» **Task**:
The full set of lines below has to be duplicated exactly, with no picture kept.
______________________________
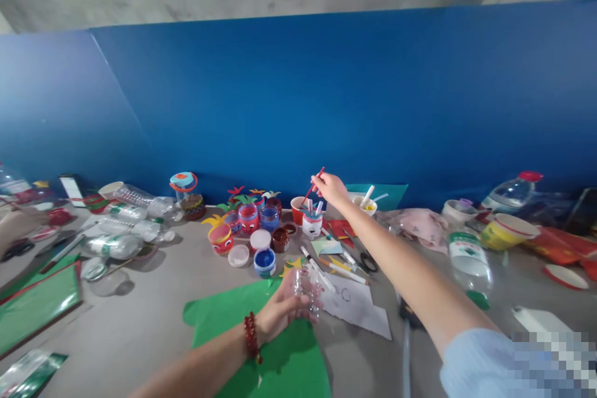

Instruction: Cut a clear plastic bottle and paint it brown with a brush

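Note:
My right hand (330,188) is stretched far forward and pinches a thin red-handled brush (313,186), whose tip dips into a red cup (296,209). My left hand (282,313), with a red bead bracelet (252,337) on the wrist, is wrapped round a clear plastic bottle piece (308,290) above a green paper sheet (261,336). Small painted bottle-bottom figures (247,217) with paper leaves and open paint pots (264,260) stand between the two hands.
Empty clear bottles (125,230) lie at the left beside green and red sheets (37,305). Pens, scissors (366,259) and white paper (357,305) sit in the middle. A pink cloth (417,224), a yellow tub (506,230) and water bottles (469,261) are at the right. A blue wall runs behind.

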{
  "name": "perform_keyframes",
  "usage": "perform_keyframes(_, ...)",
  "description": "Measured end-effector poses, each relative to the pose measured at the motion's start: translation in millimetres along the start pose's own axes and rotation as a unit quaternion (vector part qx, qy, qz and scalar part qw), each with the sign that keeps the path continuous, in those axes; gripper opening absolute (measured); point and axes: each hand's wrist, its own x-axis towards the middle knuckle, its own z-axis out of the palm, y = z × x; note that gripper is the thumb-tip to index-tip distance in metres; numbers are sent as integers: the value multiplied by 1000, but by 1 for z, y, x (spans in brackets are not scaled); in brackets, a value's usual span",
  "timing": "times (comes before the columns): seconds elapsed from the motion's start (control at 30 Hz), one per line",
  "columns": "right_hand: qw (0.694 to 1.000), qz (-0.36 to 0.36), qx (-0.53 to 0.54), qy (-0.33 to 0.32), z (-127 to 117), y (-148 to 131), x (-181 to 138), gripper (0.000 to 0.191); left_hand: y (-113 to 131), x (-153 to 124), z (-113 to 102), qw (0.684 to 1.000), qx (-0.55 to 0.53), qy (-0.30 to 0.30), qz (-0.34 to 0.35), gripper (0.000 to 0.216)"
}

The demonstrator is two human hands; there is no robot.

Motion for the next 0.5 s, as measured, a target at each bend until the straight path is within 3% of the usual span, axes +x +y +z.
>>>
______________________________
» **Your solution**:
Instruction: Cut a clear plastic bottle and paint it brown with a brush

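Note:
My right hand (330,188) is stretched far forward and pinches a thin red-handled brush (313,186), whose tip dips into a red cup (296,209). My left hand (282,313), with a red bead bracelet (252,337) on the wrist, is wrapped round a clear plastic bottle piece (308,290) above a green paper sheet (261,336). Small painted bottle-bottom figures (247,217) with paper leaves and open paint pots (264,260) stand between the two hands.
Empty clear bottles (125,230) lie at the left beside green and red sheets (37,305). Pens, scissors (366,259) and white paper (357,305) sit in the middle. A pink cloth (417,224), a yellow tub (506,230) and water bottles (469,261) are at the right. A blue wall runs behind.
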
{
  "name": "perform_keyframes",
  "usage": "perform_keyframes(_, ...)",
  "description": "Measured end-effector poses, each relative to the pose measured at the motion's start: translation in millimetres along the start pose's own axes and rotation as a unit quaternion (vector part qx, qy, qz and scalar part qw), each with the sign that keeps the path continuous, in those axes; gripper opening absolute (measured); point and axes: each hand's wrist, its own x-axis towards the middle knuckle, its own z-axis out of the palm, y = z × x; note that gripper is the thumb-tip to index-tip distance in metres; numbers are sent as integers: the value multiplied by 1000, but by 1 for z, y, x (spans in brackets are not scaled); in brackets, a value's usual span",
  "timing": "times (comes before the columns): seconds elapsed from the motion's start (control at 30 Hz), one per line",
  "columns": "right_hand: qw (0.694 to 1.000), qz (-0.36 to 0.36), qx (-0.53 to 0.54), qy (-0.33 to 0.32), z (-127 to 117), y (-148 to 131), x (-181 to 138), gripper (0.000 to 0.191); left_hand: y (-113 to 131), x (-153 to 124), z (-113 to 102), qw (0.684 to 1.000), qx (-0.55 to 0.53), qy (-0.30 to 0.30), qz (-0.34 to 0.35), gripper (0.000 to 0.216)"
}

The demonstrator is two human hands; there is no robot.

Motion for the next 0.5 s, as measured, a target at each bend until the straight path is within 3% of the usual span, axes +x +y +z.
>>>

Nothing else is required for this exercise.